In the data that follows, find each line containing "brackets" and copy it.
━━━ Materials provided
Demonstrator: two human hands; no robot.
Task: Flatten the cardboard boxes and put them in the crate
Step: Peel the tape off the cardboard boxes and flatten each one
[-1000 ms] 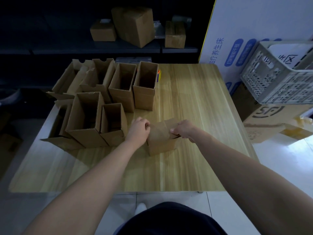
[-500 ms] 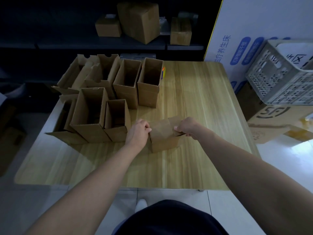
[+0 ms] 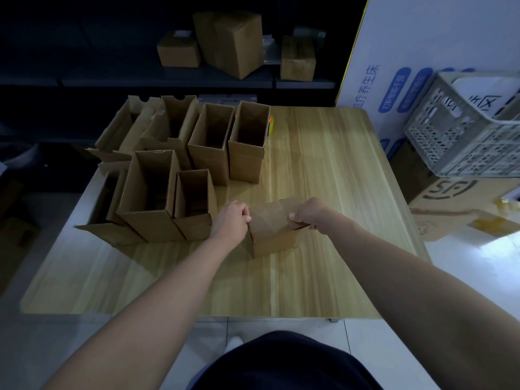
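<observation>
At frame centre, the left hand (image 3: 233, 220) and right hand (image 3: 311, 213) both grip a small cardboard box (image 3: 274, 229) on the wooden table (image 3: 323, 164); the crate (image 3: 461, 139) sits at right.

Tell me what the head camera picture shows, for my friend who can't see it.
The left hand and right hand hold a small cardboard box by its sides on a wooden table. Open boxes stand to the left; a grey crate sits off to the right.
</observation>
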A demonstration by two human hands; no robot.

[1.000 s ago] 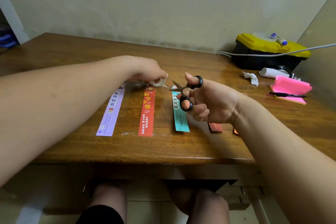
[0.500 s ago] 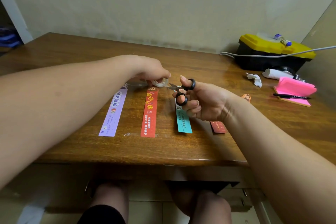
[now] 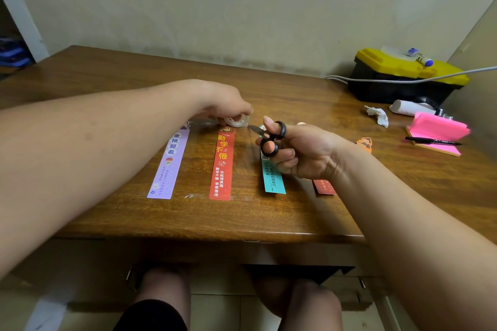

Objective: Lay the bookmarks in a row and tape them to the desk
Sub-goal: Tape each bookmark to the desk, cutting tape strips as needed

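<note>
The four bookmarks lie in a row near the front edge of the table (image 3: pixel 242 219). The purple bookmark (image 3: pixel 169 164), red bookmark (image 3: pixel 222 164) and teal bookmark (image 3: pixel 273 181) have bare wood between them, and the dark red bookmark (image 3: pixel 324 187) is mostly hidden under the right wrist. The left hand (image 3: pixel 228 105) has its grip closed round the tape roll (image 3: pixel 237 120) at the red bookmark's top end, while the right hand (image 3: pixel 304 150) grips the scissors (image 3: pixel 269 138) through both loops, covering the teal bookmark's top, with the blade tips just beside the roll; contact cannot be made out. A toolbox (image 3: pixel 403 80), pink notepad (image 3: pixel 438 129) and pen (image 3: pixel 433 140) crowd the far right corner.
</note>
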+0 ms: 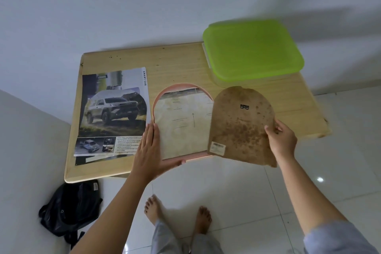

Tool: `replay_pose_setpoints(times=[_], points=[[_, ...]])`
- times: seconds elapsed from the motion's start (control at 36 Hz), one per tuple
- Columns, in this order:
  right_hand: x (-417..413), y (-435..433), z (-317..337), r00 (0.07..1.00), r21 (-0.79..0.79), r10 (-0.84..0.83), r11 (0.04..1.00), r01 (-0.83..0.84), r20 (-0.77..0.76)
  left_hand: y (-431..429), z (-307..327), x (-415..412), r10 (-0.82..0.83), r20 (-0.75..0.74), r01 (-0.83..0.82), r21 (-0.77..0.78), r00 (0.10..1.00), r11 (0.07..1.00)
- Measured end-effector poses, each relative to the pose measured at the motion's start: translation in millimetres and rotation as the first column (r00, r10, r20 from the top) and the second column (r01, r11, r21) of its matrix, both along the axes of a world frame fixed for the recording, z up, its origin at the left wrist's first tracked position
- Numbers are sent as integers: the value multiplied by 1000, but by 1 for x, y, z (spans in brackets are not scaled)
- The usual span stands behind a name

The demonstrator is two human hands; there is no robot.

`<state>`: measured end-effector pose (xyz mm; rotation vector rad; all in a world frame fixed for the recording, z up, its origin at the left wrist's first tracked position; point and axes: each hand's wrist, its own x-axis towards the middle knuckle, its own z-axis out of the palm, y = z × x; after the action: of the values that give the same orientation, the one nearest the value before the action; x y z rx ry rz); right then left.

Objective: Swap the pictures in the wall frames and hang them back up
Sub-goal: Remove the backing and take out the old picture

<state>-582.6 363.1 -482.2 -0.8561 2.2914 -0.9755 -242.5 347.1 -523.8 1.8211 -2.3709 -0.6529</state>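
Frame (162,91) lying on wooden worktop (177,64) against white wall (144,6) over tiled floor (237,187), left grip (149,150) flat, released, on its rim, right grip (281,140) pinching tilted backing (241,126), poster (113,109) just left, green-lidded box (251,49) behind.

A plain white wall (144,6) fills the upper frame, shadowed toward the upper right. A pale wooden surface (177,64) stands against it at centre, with a green-lidded box (251,49) at its upper right corner. Below lies a floor (247,187) of glossy white tiles, with a glint of light at the right. A black bag (70,208) slumps on the floor at lower left.
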Motion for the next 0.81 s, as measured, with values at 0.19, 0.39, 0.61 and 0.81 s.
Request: replay_pose_setpoints(times=[0.19, 0.39, 0.61, 0.81], points=[[-12, -7, -7, 983, 88, 59, 995, -44, -174, 1, 0, -1, 14, -5, -14, 6, 1000, 1000], [49, -8, -12, 924, 36, 303, 952, -303, -234, 2, 1, -3, 15, 0, -15, 9, 1000, 1000], [46, -6, -39, 685, 288, 610, 793, -537, -400, 2, -2, -4, 2, 12, -2, 12, 1000, 1000], [16, -3, -39, 596, 321, 703, 709, -628, -388, 2, -2, -4, -4, 8, 3, 17, 1000, 1000]])
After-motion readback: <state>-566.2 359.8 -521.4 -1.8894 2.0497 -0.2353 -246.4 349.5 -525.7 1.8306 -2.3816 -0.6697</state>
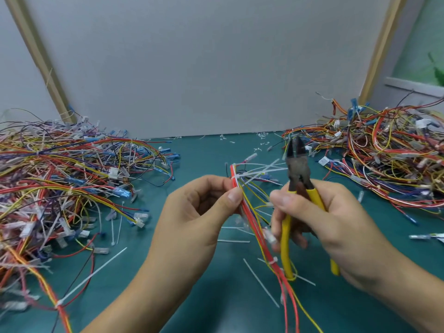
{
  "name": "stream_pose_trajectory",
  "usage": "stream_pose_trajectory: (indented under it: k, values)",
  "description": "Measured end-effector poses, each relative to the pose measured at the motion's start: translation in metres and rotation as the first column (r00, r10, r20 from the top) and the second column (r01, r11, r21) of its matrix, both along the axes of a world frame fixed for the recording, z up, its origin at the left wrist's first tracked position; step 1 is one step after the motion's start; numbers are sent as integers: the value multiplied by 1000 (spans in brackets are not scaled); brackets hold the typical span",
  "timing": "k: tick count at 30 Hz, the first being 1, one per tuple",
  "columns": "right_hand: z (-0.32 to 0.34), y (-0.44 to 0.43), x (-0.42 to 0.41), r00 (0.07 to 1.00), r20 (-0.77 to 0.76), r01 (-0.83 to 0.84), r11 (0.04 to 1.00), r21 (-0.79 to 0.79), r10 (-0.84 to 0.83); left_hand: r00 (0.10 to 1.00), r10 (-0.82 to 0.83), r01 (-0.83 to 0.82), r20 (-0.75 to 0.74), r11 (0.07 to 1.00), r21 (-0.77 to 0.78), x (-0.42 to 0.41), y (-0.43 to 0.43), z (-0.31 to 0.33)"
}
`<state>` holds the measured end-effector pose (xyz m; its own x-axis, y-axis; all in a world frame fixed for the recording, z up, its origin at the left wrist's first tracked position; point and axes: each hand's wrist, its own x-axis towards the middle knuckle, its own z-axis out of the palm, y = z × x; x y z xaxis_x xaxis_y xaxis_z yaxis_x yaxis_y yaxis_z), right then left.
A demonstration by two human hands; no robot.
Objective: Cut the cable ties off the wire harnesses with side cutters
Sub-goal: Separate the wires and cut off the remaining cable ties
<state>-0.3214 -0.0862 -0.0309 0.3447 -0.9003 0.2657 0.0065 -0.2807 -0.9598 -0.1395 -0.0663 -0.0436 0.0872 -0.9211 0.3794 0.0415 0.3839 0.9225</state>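
Observation:
My left hand (199,210) pinches a wire harness (252,219) of red, yellow and white wires between thumb and fingers, holding it upright over the green table. A white cable tie (236,177) wraps the bundle just above my fingers, its long tail pointing right. Lower down, another white tie (272,261) binds the same harness. My right hand (331,217) grips the yellow handles of the side cutters (298,164). Their dark jaws point up and stand slightly apart, to the right of the tie and not touching it.
A big heap of tangled harnesses (60,183) fills the left side of the green table (192,296). Another heap (379,152) lies at the right back. Cut white ties (260,282) are scattered around my hands. A grey wall panel (204,68) rises behind.

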Motion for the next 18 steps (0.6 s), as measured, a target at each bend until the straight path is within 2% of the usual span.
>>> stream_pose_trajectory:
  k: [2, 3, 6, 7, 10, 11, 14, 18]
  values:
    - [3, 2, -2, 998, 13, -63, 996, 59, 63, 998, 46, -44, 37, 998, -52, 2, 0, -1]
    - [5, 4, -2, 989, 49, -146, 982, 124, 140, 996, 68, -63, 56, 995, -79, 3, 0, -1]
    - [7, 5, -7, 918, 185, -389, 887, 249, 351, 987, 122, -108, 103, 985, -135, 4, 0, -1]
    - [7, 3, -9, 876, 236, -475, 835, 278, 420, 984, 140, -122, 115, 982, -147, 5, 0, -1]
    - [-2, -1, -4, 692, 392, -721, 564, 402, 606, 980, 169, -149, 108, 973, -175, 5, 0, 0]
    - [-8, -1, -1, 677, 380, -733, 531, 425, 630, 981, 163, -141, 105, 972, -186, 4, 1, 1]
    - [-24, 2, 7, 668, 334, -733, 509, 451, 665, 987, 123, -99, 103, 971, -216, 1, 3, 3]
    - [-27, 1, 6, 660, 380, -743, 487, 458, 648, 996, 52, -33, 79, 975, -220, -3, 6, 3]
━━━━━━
Answer to the exercise.
- Numbers are sent as integers: the value multiplied by 1000, but by 1 for x, y, z (spans in brackets are not scaled)
  "description": "Measured end-effector poses, each relative to the pose measured at the motion's start: translation in metres and rotation as the first column (r00, r10, r20 from the top) and the second column (r01, r11, r21) of its matrix, both along the axes of a world frame fixed for the recording, z up, its origin at the left wrist's first tracked position; step 1 is one step after the motion's start; numbers are sent as integers: the value multiplied by 1000 (spans in brackets are not scaled); brackets hold the typical span",

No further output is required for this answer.